Wenn das Thermometer über eine längere Zeit Minusgrade anzeigt, können Heizungsrohre und Wasserleitungen Schaden nehmen. Hausbesitzer und auch Mieter sollten dafür sorgen, dass bei einer Abwesenheit kein Rohrbruch durch Zufrieren geschieht. Der Frostwächter der Heizung reicht dafür nicht unbedingt aus, wie ein Beispiel zeigt.
Bonn/Berlin (red) - Ein Ehepaar war in den Winterurlaub gefahren und hatte die Heizung bis auf den Frostwächter (Schneeflocken-/Eiskristallsymbol) zurückgedreht, wie das Magazin zuhause.de berichtet. Als die Urlauber zurückkamen, mussten sie feststellen, dass die Heizung komplett ausgefallen war. Den Schaden wollte die Wohngebäude-Versicherung nicht zahlen, so dass die Angelegenheit vor Gericht ging. Dort bekam die Versicherung recht.
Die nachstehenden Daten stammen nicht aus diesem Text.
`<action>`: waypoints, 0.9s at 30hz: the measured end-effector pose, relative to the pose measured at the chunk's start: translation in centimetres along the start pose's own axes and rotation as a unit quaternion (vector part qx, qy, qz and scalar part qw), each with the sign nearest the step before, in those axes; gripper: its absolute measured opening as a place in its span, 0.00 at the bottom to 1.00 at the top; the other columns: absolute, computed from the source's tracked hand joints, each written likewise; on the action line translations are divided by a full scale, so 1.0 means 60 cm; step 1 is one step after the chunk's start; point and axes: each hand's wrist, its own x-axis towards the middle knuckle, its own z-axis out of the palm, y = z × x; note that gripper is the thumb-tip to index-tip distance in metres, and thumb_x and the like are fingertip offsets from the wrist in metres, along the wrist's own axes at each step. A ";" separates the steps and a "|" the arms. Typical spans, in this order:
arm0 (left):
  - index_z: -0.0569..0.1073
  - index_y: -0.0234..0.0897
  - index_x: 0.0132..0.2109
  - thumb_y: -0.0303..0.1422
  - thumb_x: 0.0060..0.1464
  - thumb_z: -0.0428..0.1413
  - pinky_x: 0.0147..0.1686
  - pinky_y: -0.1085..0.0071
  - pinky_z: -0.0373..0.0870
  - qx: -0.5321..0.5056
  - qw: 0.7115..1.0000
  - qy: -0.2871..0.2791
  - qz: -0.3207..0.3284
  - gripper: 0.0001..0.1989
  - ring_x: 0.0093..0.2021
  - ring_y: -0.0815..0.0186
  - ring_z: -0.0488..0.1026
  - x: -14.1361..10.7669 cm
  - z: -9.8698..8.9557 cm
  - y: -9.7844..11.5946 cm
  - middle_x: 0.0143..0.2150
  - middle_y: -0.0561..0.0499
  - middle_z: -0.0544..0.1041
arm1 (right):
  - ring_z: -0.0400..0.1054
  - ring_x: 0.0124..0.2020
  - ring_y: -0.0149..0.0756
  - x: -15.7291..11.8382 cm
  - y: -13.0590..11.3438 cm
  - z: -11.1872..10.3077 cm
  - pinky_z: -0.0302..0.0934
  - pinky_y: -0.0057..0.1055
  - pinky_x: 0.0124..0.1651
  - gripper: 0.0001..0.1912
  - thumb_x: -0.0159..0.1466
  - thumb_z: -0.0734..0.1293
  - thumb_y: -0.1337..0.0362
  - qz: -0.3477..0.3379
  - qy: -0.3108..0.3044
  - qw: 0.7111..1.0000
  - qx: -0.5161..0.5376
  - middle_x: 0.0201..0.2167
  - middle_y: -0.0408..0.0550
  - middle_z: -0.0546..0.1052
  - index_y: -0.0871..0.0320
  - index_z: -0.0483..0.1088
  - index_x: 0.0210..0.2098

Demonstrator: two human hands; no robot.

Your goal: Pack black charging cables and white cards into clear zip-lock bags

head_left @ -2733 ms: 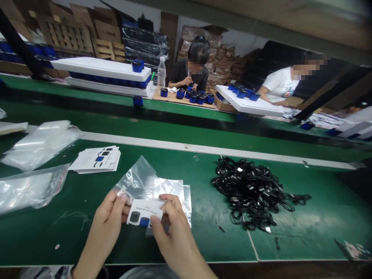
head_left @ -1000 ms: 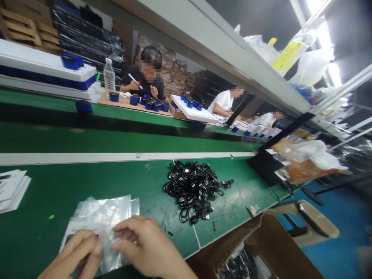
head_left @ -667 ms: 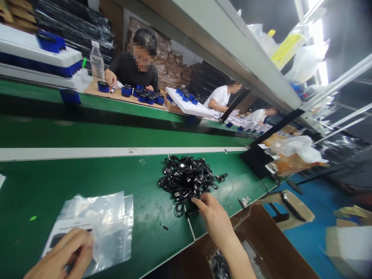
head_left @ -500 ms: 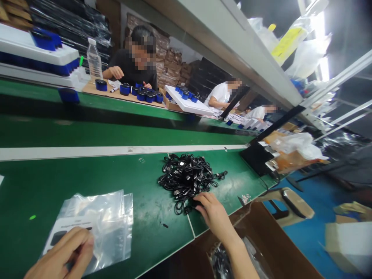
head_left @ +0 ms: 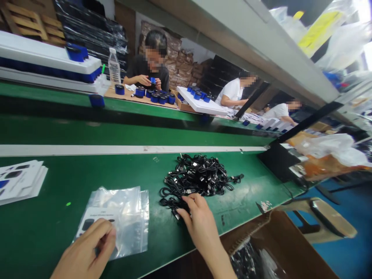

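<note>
On the green bench lies a pile of coiled black USB cables (head_left: pixel 203 176). At its near edge my right hand (head_left: pixel 200 223) has thumb and fingers closed on a coiled USB cable (head_left: pixel 171 202). Clear zip-lock plastic bags (head_left: pixel 128 217) lie flat to the left of the pile. A printed leaflet (head_left: pixel 100 215) with dark pictures shows in or under the top bag. My left hand (head_left: pixel 90 244) rests on the bags' lower left part, fingers curled in and thumb against them. Whatever it pinches, if anything, is hidden.
More printed leaflets (head_left: pixel 23 180) are stacked at the left. A white strip (head_left: pixel 116 149) crosses the bench. Beyond it, a co-worker (head_left: pixel 149 69) handles a blue-and-black cylinder. An open cardboard box (head_left: pixel 293 244) stands below the near edge, close to a stool (head_left: pixel 331 217).
My right hand has shifted left along the pile's near edge, and a cable coil there has moved left with it. My left hand stays on the bags. The view has turned left.
</note>
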 end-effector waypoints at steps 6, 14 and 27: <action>0.64 0.43 0.28 0.41 0.57 0.44 0.23 0.79 0.65 0.027 0.998 -0.046 0.023 0.13 0.20 0.73 0.70 0.008 -0.010 -0.011 0.24 0.59 0.70 | 0.66 0.36 0.45 0.003 0.020 -0.016 0.64 0.41 0.39 0.04 0.60 0.66 0.74 -0.002 -0.013 0.999 0.031 0.32 0.51 0.72 0.60 0.67 0.32; 0.65 0.43 0.30 0.39 0.58 0.45 0.26 0.79 0.68 0.037 0.996 -0.067 0.035 0.11 0.24 0.72 0.73 0.009 -0.015 -0.011 0.27 0.58 0.72 | 0.66 0.38 0.44 -0.007 0.022 -0.007 0.63 0.39 0.40 0.08 0.57 0.70 0.71 0.009 -0.018 0.996 0.086 0.34 0.49 0.72 0.58 0.68 0.36; 0.65 0.42 0.29 0.43 0.61 0.42 0.26 0.74 0.67 0.018 0.998 -0.065 0.021 0.16 0.24 0.70 0.71 0.002 -0.014 0.008 0.27 0.57 0.70 | 0.68 0.24 0.33 -0.032 -0.066 0.008 0.62 0.24 0.26 0.01 0.59 0.67 0.67 0.066 -0.001 0.945 0.320 0.24 0.42 0.73 0.56 0.69 0.32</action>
(Foto / Abb.: emmi / Fotolia.com)
Die Richter entschieden, dass die Hausbesitzer dazu verpflichtet gewesen seien, ausreichend zu heizen und dies auch zu kontrollieren. Der Frostwächter schützt jedoch nur die Heizung, nicht aber die Rohre und Leitungen vor dem Zufrieren, wie der Gesamtverband der Deutschen Versicherungswirtschaft laut zuhause.de erklärt. Der Frostwächter sorge dafür, dass die Raumtemperatur nicht unter fünf Grad falle. Sei es aber sehr kalt, könnten an ungeschützten Stellen oder in der Außenwand Leitungen dennoch zufrieren.
Wenn es kalt ist und man längere Zeit abwesend ist, sollte man sich nicht auf die Frostschutz-Einstellung verlassen, sondern lieber etwas stärker heizen. Auch Räume, die nicht bewohnt werden, sollten nicht völlig auskühlen. Leitungen, die nicht genutzt werden, sollte man entleeren und verschließen, ungeschützte Leitungen isolieren.
Die Hausratversicherung springt in der Regel dann ein, wenn ein Wasserschaden entsteht; für Schäden am Gebäude selbst ist die Wohngebäudeversicherung zuständig, wie Christian Lübke vom Gesamtverband der Deutschen Versicherungswirtschaft erklärt. Der Mieter müsse aber darauf achten, genügend zu heizen und Außenleitungen zu schützen, sonst kann es eben sein, dass der Versicherer nicht zahlt.